-------- GIVEN INFORMATION --------
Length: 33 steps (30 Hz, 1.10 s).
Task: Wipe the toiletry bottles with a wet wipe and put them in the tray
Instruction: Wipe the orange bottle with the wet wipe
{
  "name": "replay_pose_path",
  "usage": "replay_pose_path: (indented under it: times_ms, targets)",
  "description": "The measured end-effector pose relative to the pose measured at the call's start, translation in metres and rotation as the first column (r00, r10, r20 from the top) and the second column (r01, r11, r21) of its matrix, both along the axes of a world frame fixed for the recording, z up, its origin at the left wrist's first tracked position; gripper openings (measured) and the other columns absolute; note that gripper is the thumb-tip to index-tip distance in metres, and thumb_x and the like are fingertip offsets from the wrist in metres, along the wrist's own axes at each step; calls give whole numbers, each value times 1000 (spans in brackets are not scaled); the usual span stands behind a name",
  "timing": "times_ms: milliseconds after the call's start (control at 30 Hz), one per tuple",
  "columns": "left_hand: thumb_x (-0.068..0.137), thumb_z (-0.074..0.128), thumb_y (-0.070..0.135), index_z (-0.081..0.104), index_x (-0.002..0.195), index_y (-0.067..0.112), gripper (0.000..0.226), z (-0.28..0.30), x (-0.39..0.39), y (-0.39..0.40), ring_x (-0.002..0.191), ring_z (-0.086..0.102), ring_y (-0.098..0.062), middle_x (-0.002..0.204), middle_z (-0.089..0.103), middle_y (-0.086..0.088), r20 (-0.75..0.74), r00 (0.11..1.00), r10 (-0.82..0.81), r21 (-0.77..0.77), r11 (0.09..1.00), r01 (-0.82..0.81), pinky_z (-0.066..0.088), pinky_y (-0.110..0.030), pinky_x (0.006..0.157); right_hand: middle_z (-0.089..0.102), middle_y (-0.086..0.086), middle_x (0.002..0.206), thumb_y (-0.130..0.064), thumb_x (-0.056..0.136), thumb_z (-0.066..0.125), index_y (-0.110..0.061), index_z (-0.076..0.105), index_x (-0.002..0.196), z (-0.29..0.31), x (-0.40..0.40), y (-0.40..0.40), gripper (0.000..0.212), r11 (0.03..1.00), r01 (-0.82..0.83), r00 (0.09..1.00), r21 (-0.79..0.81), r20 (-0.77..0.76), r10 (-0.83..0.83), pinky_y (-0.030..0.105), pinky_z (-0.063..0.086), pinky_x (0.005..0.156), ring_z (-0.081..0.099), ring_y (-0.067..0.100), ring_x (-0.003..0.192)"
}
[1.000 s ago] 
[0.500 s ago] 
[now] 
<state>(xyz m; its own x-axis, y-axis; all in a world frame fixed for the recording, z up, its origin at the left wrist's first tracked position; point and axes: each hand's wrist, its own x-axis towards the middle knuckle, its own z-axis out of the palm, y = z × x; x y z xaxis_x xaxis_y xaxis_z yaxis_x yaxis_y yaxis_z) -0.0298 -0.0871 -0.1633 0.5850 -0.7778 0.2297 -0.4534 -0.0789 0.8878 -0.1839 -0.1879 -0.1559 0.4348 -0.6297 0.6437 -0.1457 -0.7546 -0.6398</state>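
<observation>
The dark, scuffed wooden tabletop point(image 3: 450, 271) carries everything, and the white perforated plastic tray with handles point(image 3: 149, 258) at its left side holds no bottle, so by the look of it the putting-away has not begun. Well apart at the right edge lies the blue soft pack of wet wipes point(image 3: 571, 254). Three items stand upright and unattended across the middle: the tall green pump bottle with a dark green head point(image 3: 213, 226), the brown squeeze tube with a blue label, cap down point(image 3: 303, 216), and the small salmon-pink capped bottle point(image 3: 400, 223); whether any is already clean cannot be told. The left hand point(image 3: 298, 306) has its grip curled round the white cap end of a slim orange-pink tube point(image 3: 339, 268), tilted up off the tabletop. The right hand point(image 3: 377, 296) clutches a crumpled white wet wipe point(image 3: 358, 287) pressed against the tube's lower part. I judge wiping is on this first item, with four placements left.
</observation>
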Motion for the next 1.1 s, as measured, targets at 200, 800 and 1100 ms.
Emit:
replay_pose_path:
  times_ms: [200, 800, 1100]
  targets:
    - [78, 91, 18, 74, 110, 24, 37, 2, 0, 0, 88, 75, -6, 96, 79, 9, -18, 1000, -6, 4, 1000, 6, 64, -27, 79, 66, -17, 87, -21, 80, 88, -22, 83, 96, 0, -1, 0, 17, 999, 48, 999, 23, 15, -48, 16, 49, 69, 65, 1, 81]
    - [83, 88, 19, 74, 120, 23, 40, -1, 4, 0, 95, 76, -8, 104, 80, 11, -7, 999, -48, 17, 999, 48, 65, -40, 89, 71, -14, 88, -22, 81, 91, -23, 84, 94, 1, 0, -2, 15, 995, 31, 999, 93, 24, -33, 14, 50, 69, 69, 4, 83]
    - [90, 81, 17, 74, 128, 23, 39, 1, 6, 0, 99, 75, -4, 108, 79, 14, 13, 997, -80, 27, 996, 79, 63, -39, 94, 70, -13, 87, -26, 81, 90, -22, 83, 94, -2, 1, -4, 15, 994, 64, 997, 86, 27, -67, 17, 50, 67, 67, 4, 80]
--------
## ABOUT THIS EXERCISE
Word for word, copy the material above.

## PROBLEM SOLUTION
Length: 33 steps (30 Hz, 1.10 s).
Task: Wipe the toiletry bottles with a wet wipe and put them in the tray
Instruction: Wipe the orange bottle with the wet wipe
{
  "name": "replay_pose_path",
  "usage": "replay_pose_path: (indented under it: times_ms, targets)",
  "description": "The measured end-effector pose relative to the pose measured at the call's start, translation in metres and rotation as the first column (r00, r10, r20 from the top) and the second column (r01, r11, r21) of its matrix, both along the axes of a world frame fixed for the recording, z up, its origin at the left wrist's first tracked position; gripper openings (measured) and the other columns absolute; note that gripper is the thumb-tip to index-tip distance in metres, and thumb_x and the like are fingertip offsets from the wrist in metres, along the wrist's own axes at each step; calls give whole numbers, each value times 1000 (spans in brackets are not scaled); the usual span stands behind a name",
  "timing": "times_ms: milliseconds after the call's start (control at 30 Hz), one per tuple",
  "columns": "left_hand: thumb_x (-0.068..0.137), thumb_z (-0.074..0.128), thumb_y (-0.070..0.135), index_z (-0.081..0.104), index_x (-0.002..0.195), index_y (-0.067..0.112), gripper (0.000..0.226), z (-0.28..0.30), x (-0.39..0.39), y (-0.39..0.40), ring_x (-0.002..0.191), ring_z (-0.086..0.102), ring_y (-0.098..0.062), middle_x (-0.002..0.204), middle_z (-0.089..0.103), middle_y (-0.086..0.088), r20 (-0.75..0.74), r00 (0.11..1.00), r10 (-0.82..0.81), r21 (-0.77..0.77), r11 (0.09..1.00), r01 (-0.82..0.81), pinky_z (-0.066..0.088), pinky_y (-0.110..0.030), pinky_x (0.006..0.157); right_hand: middle_z (-0.089..0.102), middle_y (-0.086..0.086), middle_x (0.002..0.206), thumb_y (-0.130..0.064), thumb_x (-0.056..0.136), thumb_z (-0.066..0.125), index_y (-0.110..0.061), index_z (-0.076..0.105), index_x (-0.002..0.196), z (-0.29..0.31), x (-0.40..0.40), y (-0.40..0.40), gripper (0.000..0.212), r11 (0.03..1.00), r01 (-0.82..0.83), r00 (0.09..1.00), r21 (-0.79..0.81), r20 (-0.77..0.76), r10 (-0.83..0.83), pinky_y (-0.030..0.105), pinky_z (-0.063..0.086), pinky_x (0.005..0.156), ring_z (-0.081..0.099), ring_y (-0.067..0.100), ring_x (-0.003..0.192)"
}
[1.000 s ago] 
[0.500 s ago] 
[now] 
<state>(xyz m; its own x-axis, y-axis; all in a world frame fixed for the recording, z up, its origin at the left wrist's first tracked position; point and axes: each hand's wrist, its own x-axis towards the middle knuckle, its own z-axis out of the palm, y = z × x; x y z xaxis_x xaxis_y xaxis_z yaxis_x yaxis_y yaxis_z) -0.0298 -0.0871 -0.1633 0.5850 -0.7778 0.2297 -0.4534 -0.0789 0.8878 -0.1839 -0.1879 -0.1559 0.4348 -0.6297 0.6437 -0.1457 -0.7546 -0.6398</state>
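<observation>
The dark, scuffed wooden tabletop point(image 3: 450, 271) carries everything, and the white perforated plastic tray with handles point(image 3: 149, 258) at its left side holds no bottle, so by the look of it the putting-away has not begun. Well apart at the right edge lies the blue soft pack of wet wipes point(image 3: 571, 254). Three items stand upright and unattended across the middle: the tall green pump bottle with a dark green head point(image 3: 213, 226), the brown squeeze tube with a blue label, cap down point(image 3: 303, 216), and the small salmon-pink capped bottle point(image 3: 400, 223); whether any is already clean cannot be told. The left hand point(image 3: 298, 306) has its grip curled round the white cap end of a slim orange-pink tube point(image 3: 339, 268), tilted up off the tabletop. The right hand point(image 3: 377, 296) clutches a crumpled white wet wipe point(image 3: 358, 287) pressed against the tube's lower part. I judge wiping is on this first item, with four placements left.
</observation>
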Motion for the next 1.1 s, as measured, targets at 200, 800 and 1100 ms.
Emit:
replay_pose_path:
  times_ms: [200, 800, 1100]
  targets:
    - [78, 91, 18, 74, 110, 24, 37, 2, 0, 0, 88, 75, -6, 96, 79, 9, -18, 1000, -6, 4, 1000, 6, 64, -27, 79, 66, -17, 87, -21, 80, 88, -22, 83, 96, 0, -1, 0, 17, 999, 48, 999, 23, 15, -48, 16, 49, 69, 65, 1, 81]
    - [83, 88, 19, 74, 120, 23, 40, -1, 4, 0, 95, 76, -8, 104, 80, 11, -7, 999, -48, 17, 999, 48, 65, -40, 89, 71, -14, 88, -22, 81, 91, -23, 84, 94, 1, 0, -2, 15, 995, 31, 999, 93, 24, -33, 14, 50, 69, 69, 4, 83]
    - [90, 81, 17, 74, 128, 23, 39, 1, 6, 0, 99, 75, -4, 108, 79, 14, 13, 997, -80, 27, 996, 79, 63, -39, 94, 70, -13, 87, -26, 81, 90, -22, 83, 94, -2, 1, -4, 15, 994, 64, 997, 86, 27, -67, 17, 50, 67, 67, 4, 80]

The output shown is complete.